Exercise requirements: Down to the final line, write out the material beneath exactly, without pictures.

Supplied information:

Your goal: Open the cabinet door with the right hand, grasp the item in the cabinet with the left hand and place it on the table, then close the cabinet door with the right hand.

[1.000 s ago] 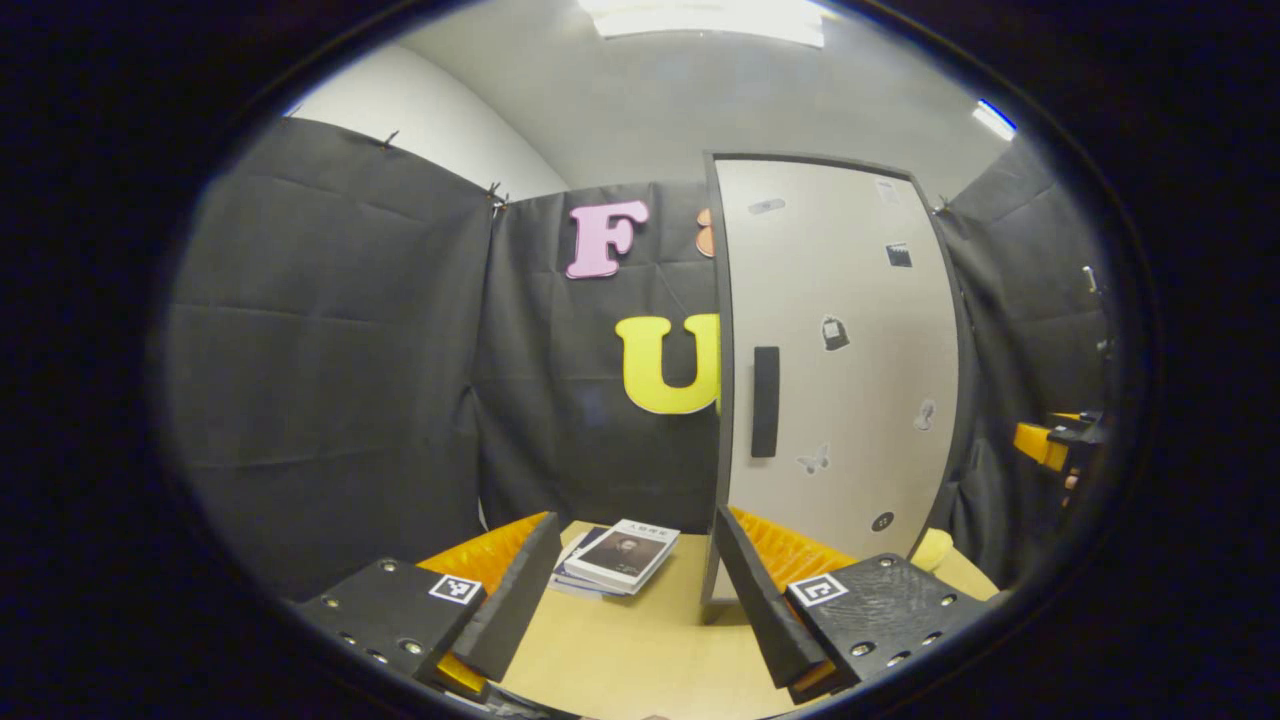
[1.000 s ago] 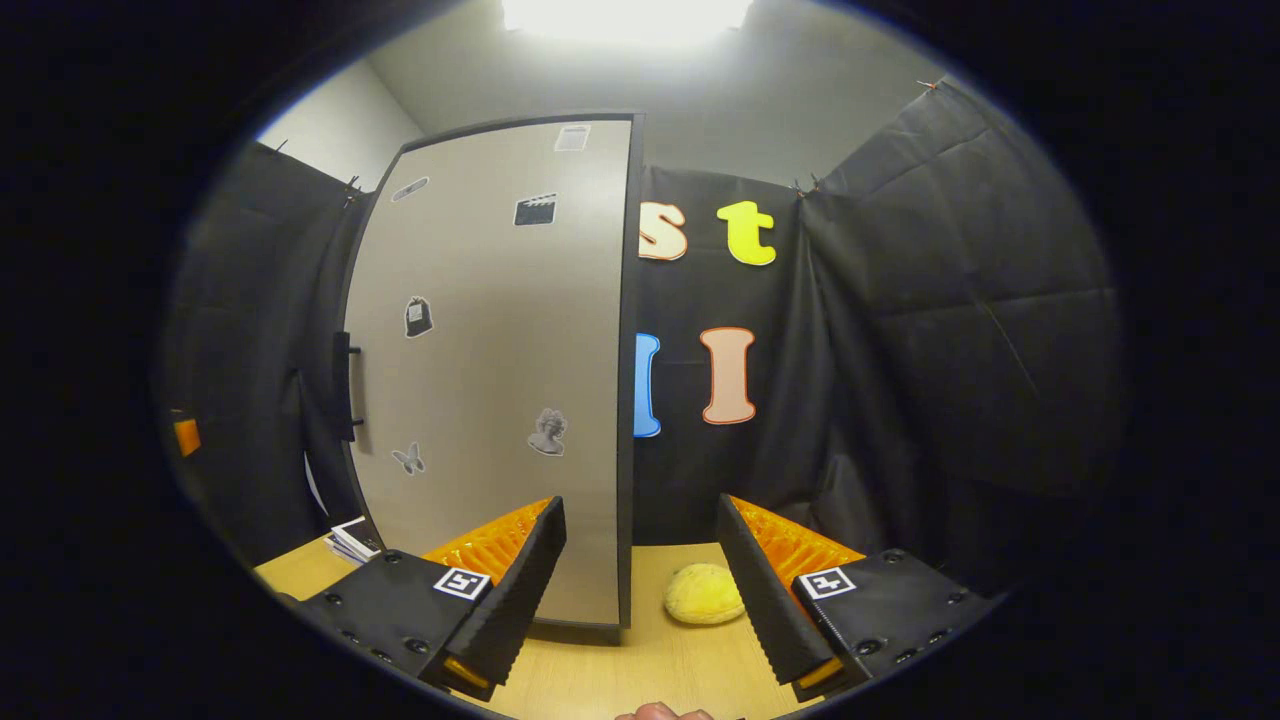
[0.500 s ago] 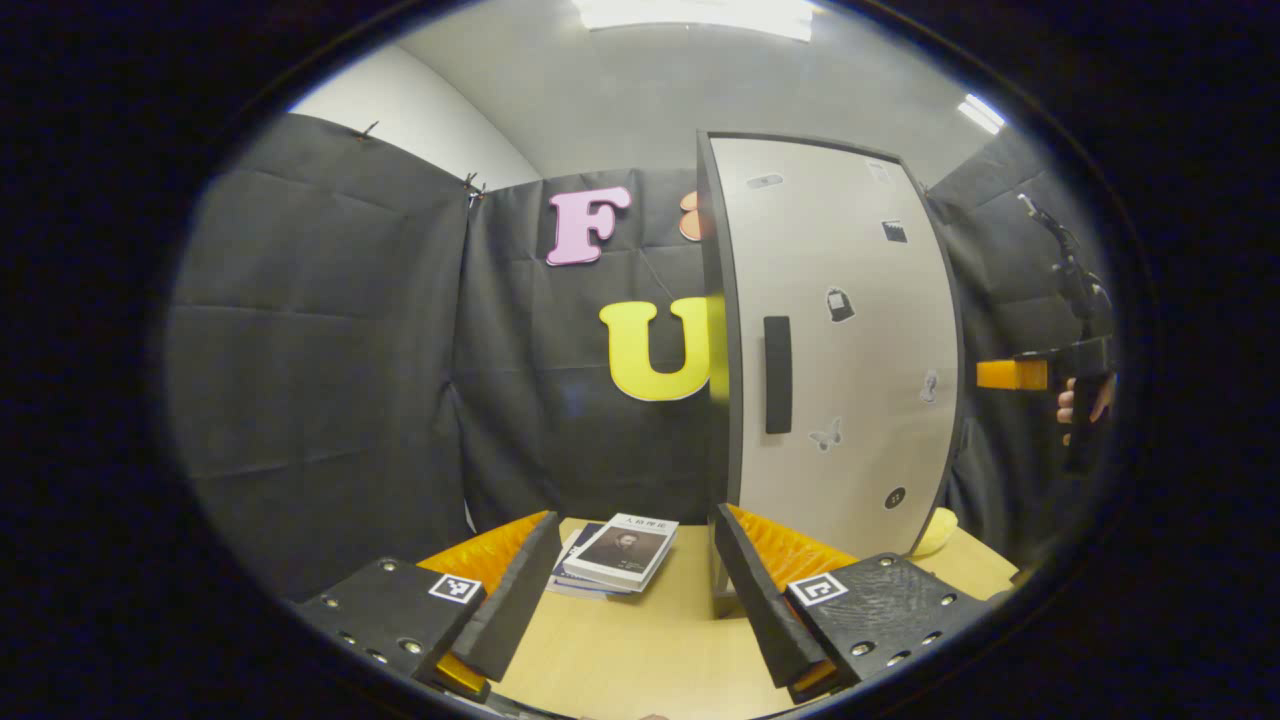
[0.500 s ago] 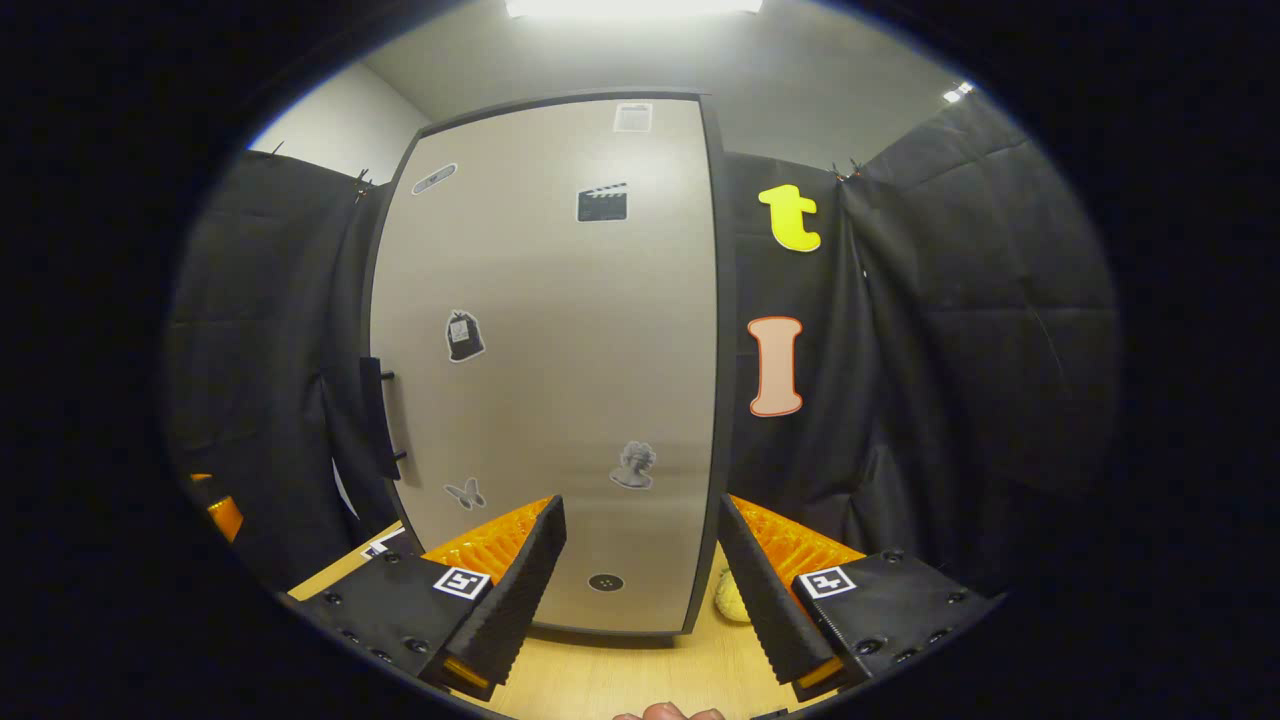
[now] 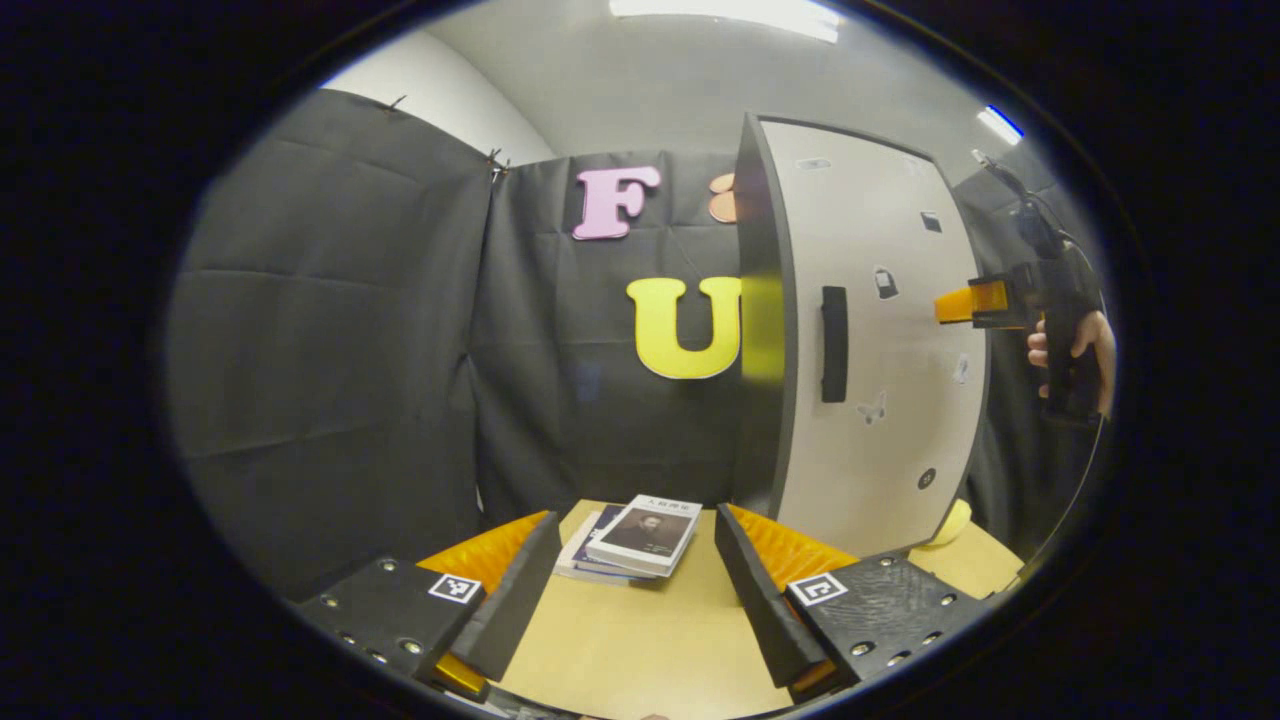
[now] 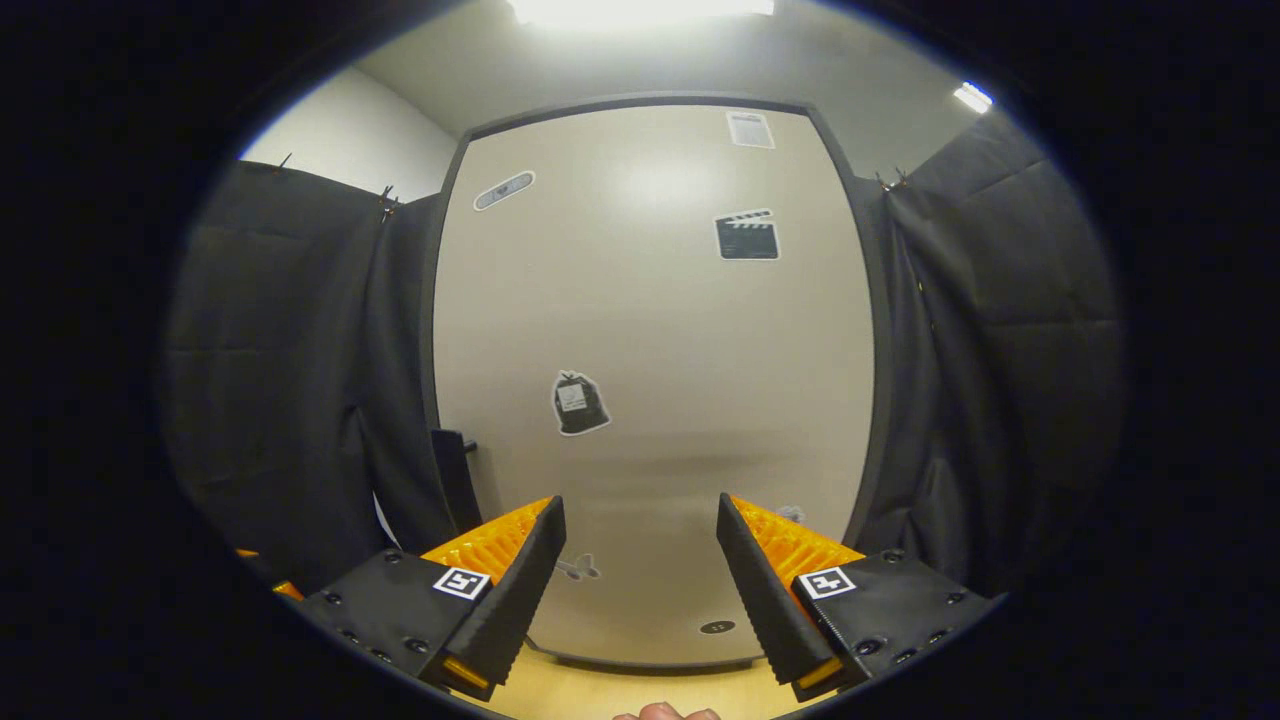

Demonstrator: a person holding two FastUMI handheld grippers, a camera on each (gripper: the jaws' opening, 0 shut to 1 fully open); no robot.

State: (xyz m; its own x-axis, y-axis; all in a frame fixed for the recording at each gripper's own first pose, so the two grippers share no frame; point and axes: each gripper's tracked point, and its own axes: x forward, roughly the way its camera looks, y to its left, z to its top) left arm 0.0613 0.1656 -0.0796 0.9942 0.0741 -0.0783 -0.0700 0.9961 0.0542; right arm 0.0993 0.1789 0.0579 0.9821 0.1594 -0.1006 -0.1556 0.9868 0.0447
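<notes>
Left gripper view: my left claw [image 5: 637, 580] is spread wide over the table [image 5: 640, 650], gripping nothing. Cabinet door [image 5: 880, 340] stands upright at right of frame, long axis vertical, its handle [image 5: 834, 343] likewise vertical. A stack of books [image 5: 640, 537] lies at lower centre. Right gripper view: my right claw [image 6: 640, 575] gapes empty, facing the door [image 6: 650, 380] at centre frame; handle [image 6: 455, 480] at its lower left edge.

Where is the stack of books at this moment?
In the left gripper view, the stack of books lies on the wooden table, just left of the cabinet door's bottom edge and beyond the left gripper.
</notes>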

Answer section:
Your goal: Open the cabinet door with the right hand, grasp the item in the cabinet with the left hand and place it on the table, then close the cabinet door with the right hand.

[1.000 s ago] 
[1.000 s ago] 
[0.500 s ago] 
[0.500 s ago] 
[now] 
[now] 

Demonstrator: a person holding two FastUMI handheld grippers, a camera on each (gripper: the jaws' opening, 0 shut to 1 fully open); no robot.

State: (xyz m; its own x-axis, y-axis; all in a frame fixed for the recording at each gripper's own first pose, so the two grippers share no frame; point and axes: each gripper's tracked point, and its own axes: x forward, roughly the way its camera looks, y to its left, z to its top) left arm 0.0613 0.1656 -0.0796 0.9942 0.0741 -0.0783 -0.0700 0.9961 0.0542; right arm 0.0993 0.1789 0.0579 0.9821 0.1594 -0.1006 -0.1556 0.9868 0.0447
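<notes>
Left gripper view: my left claw [image 5: 637, 580] is spread wide over the table [image 5: 640, 650], gripping nothing. Cabinet door [image 5: 880, 340] stands upright at right of frame, long axis vertical, its handle [image 5: 834, 343] likewise vertical. A stack of books [image 5: 640, 537] lies at lower centre. Right gripper view: my right claw [image 6: 640, 575] gapes empty, facing the door [image 6: 650, 380] at centre frame; handle [image 6: 455, 480] at its lower left edge.

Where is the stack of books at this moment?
In the left gripper view, the stack of books lies on the wooden table, just left of the cabinet door's bottom edge and beyond the left gripper.
</notes>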

The work for this exercise is now done.